El reciente fraude millonario descubierto en la Dirección General de Ingresos ha estremecido al país. Las cifras impresionan, el escándalo ocupa los titulares y la justicia tendrá la responsabilidad de establecer quiénes participaron y cuáles fueron las responsabilidades individuales.
Pero, una vez que se apaguen las cámaras y otro acontecimiento ocupe la agenda pública, quedará una pregunta mucho más importante que cualquier expediente judicial.
¿Qué lleva a una persona con educación, estabilidad laboral, un buen salario y una posición de confianza a cruzar la línea de la legalidad?

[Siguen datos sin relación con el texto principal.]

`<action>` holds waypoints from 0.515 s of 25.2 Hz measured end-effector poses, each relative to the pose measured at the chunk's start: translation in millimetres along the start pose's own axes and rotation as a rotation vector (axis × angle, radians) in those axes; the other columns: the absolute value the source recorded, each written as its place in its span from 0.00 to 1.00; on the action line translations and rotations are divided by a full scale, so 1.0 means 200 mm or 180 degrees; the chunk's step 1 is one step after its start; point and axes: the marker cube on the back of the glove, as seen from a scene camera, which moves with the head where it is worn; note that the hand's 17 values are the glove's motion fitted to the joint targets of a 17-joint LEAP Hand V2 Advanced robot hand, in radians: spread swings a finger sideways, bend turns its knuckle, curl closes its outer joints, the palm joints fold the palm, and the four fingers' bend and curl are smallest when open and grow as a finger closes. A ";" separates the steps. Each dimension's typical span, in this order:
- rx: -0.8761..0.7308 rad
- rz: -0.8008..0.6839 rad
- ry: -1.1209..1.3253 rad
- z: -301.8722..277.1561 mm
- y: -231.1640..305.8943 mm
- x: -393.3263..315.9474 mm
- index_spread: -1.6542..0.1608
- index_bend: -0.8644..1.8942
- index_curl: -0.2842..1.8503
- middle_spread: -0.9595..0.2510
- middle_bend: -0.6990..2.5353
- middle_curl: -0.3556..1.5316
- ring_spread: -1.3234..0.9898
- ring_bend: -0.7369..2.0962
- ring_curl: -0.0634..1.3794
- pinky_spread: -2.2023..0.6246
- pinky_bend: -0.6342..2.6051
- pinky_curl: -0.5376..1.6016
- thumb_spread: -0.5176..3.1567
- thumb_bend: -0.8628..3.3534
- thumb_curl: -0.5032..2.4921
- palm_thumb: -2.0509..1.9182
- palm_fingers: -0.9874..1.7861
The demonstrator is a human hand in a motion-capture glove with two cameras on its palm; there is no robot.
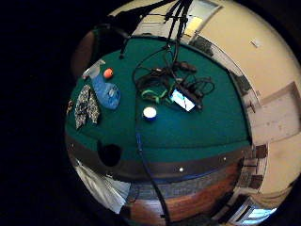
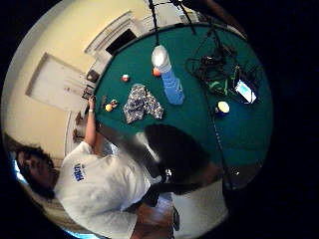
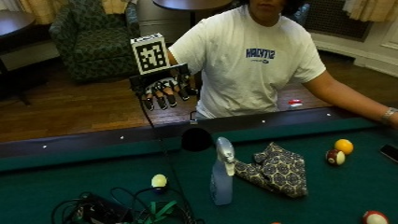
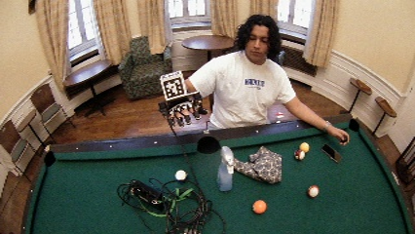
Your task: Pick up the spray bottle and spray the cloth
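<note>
The gloved right hand (image 3: 163,91) is raised, its fingers (image 3: 159,100) hanging relaxed, holding nothing.

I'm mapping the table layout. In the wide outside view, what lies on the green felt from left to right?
Tangle of cables → white ball → spray bottle → patterned cloth → yellow ball → phone.

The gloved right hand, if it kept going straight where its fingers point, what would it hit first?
The right hand hangs fingers down before the table; straight down it would probably meet the dark rail, not the spray bottle. Depth is unclear.
</note>
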 end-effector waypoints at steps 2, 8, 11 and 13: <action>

El caso de la DGI debe servir como detonante para una reflexión que Panamá ha postergado durante demasiado tiempo. Porque este no es un hecho aislado ni el primero de su naturaleza. A lo largo de nuestra historia reciente hemos visto desfilar casos de corrupción en distintas instituciones públicas y privadas. Cambian los nombres, cambian las circunstancias y cambian las cifras, pero la pregunta de fondo permanece intacta.
Durante décadas hemos explicado buena parte de la delincuencia desde la pobreza, la desigualdad o la falta de oportunidades. Son factores que, sin duda, influyen en numerosos fenómenos sociales. Sin embargo, este tipo de casos nos obliga a mirar hacia otro lugar.
Aquí no estamos frente a personas empujadas por la necesidad inmediata. Estamos frente a ciudadanos que, en teoría, recibieron educación, tuvieron acceso a oportunidades profesionales y ocuparon posiciones que muchos panameños desearían alcanzar.
Entonces, ¿qué está ocurriendo?
¿Se trata de una presión permanente por sostener un estilo de vida que supera las posibilidades reales? ¿De la búsqueda obsesiva del éxito material? ¿De la convicción de que nunca serán descubiertos? ¿O estamos presenciando una erosión silenciosa de los valores que durante generaciones sostuvieron la convivencia social?
Vivimos en una época en la que el éxito parece medirse cada vez más por lo que se exhibe que por la forma en que se consigue. La riqueza ha pasado a ser, para muchos, un símbolo de reconocimiento social, mientras que el camino recorrido para obtenerla parece importar cada vez menos.
Cuando esa lógica se instala, la ética comienza a convertirse en un obstáculo y no en un principio.
Quizá por eso resulta cada vez más frecuente descubrir que quienes participan en actos de corrupción no son personas sin formación ni oportunidades. Son profesionales, servidores públicos, empresarios, ejecutivos y ciudadanos que conocen perfectamente las consecuencias de sus actos. Personas que tuvieron acceso a aquello que, durante mucho tiempo, consideramos la mejor herramienta para construir una sociedad más justa: la educación.
Y, sin embargo, delinquen.
Eso nos obliga a reconocer una realidad incómoda: el conocimiento, por sí solo, no garantiza la integridad.
Podemos formar excelentes profesionales y, al mismo tiempo, estar fracasando en la formación de ciudadanos.
Por ello, sería un error pensar que este problema encontrará solución únicamente en más controles, más auditorías, más policías, más cárceles o sistemas tecnológicos cada vez más sofisticados. Todo ello es necesario y fortalece la capacidad del Estado para prevenir y detectar irregularidades. Pero ninguna tecnología puede sustituir aquello que debería existir antes de cualquier mecanismo de control: la conciencia.
La honestidad no puede imponerse mediante una ley ni instalarse como un programa informático. Se construye en el hogar, se fortalece en la escuela, se reafirma en la comunidad y encuentra su verdadera dimensión cuando las instituciones premian la integridad con la misma fuerza con la que sancionan la corrupción.
Tal vez el mayor riesgo para Panamá no sea únicamente el dinero que se pierde por la corrupción. El mayor riesgo es que dejemos de sorprendernos cada vez que ocurre un nuevo escándalo y terminemos aceptándolo como una característica inevitable de nuestra realidad.
Ese día habremos perdido mucho más que recursos públicos.
Habremos perdido la capacidad de distinguir entre lo correcto y lo conveniente.
El fraude de la DGI será investigado y, eventualmente, juzgado. Pero el verdadero juicio corresponde a toda la sociedad. Porque, si estos hechos continúan repitiéndose, el problema ya no puede explicarse únicamente por fallas en los controles institucionales.
Será inevitable preguntarnos si también están fallando la familia, la escuela, la universidad, el entorno social y, en definitiva, la forma en que estamos formando a las nuevas generaciones.
¿En qué momento dejamos de formar ciudadanos íntegros para conformarnos con formar profesionales exitosos? Porque un país puede sobrevivir a una crisis económica, pero difícilmente sobrevivirá a una crisis de valores.
¿Qué está pasando con Panamá?
El autor es estratega en tecnología, innovación y transformación digital.